EXERCISE: Could you filter the records below and keep only the lines with the word "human"?

SUPPLIED MATERIAL: Begin

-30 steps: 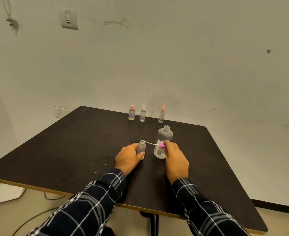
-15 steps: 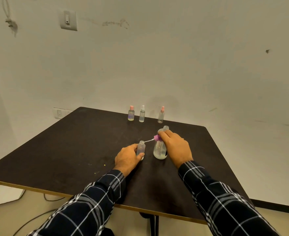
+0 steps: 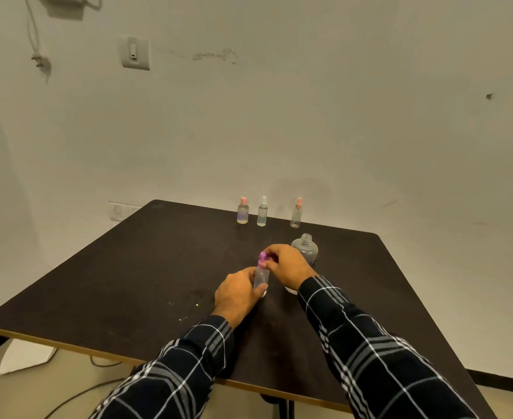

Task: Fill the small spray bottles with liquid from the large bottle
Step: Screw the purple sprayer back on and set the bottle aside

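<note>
The left hand (image 3: 237,294) is curled round a small translucent plastic spray bottle (image 3: 261,278), which stands upright near the middle of the dark brown square table (image 3: 128,282). Its fingers wrap the bottle's far side and the thumb crosses its base, so the liquid level inside cannot be made out.

The right hand (image 3: 285,264) comes in from three o'clock and pinches a pink-purple spray cap (image 3: 262,259) at the bottle's neck. The cap is blurred, and I cannot tell whether it is seated.

At about one o'clock from the held bottle, just behind the right hand, stands a large clear plastic bottle (image 3: 305,247) with its neck uncapped. The hand and the dark plaid sleeve (image 3: 370,358) hide most of its lower body; only a pale sliver of the base shows under the wrist.

At twelve o'clock, by the table's far edge, stand a squat pink-capped spray bottle (image 3: 242,211), a white-capped spray bottle (image 3: 262,213) and a slim pink-capped spray bottle (image 3: 296,214). The squat one shows a purple-yellow tint low down; whether that is a label or its contents cannot be told, and any print is too small to read.

Both sleeves and the table's near right corner are cut off by the frame. High at eleven o'clock is a grey wall switch (image 3: 134,52), its marking unreadable.
</note>
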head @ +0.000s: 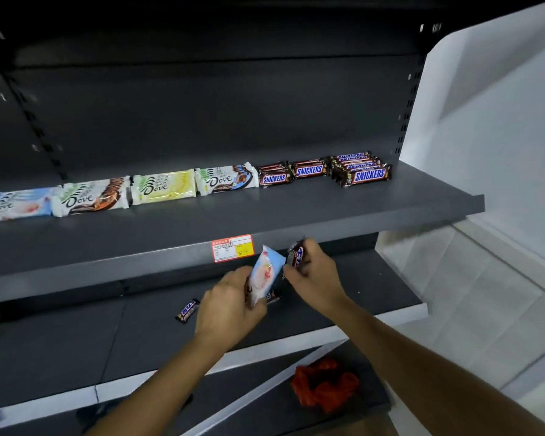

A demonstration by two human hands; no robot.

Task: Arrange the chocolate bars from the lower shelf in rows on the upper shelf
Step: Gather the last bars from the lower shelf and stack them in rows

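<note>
Two bars are up off the lower shelf [76, 341]: your left grip [230, 308] is curled round the pale blue packet [265, 275], and your right grip [320, 273] pinches a small brown bar [296, 254]. Both are just below the lip of the upper shelf [328, 209].

— Both should handle light, I'd say. The wrappers look slick and crinkly, so hold each one across its flat middle, not by a crimped end, or it may slide out.

Neither grip has slack; your fingers are closed on the wrappers. Squeeze the blue packet hard and it will likely snap.

— One loose bar [187, 310] lies to the left on the lower shelf. Your packet matches the blue row [13, 204] at far left, your bar the brown stacks [367, 175] at right.
</note>
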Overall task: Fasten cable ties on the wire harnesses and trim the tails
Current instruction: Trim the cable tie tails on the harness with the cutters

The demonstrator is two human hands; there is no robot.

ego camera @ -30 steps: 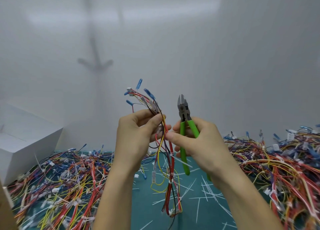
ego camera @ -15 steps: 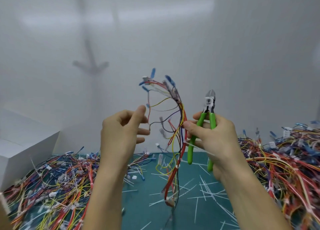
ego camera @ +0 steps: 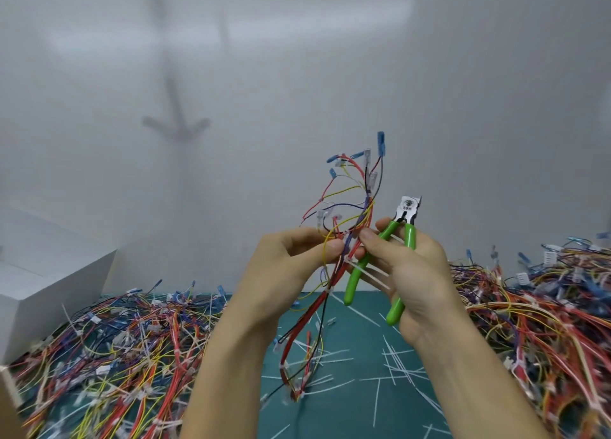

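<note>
The harness [ego camera: 360, 214] mixes red, yellow, purple and black wires with blue terminals. The cutters [ego camera: 410, 237] have bright green handles. White cable-tie tails [ego camera: 377, 402] litter the teal mat [ego camera: 334, 418]; a box [ego camera: 49, 293] is white.

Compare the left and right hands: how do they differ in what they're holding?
The left hand pinches only the wire harness; the right hand also carries the green-handled cutters in its palm. The left hand sits left of the harness; the right hand sits right of it. Shared: both are raised above the teal mat and meet at the harness, near untrimmed white tie tails.
</note>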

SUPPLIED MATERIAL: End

EXERCISE SOLUTION:
A demonstration by two human hands; no robot.
The demonstrator is two human hands; there is no robot.

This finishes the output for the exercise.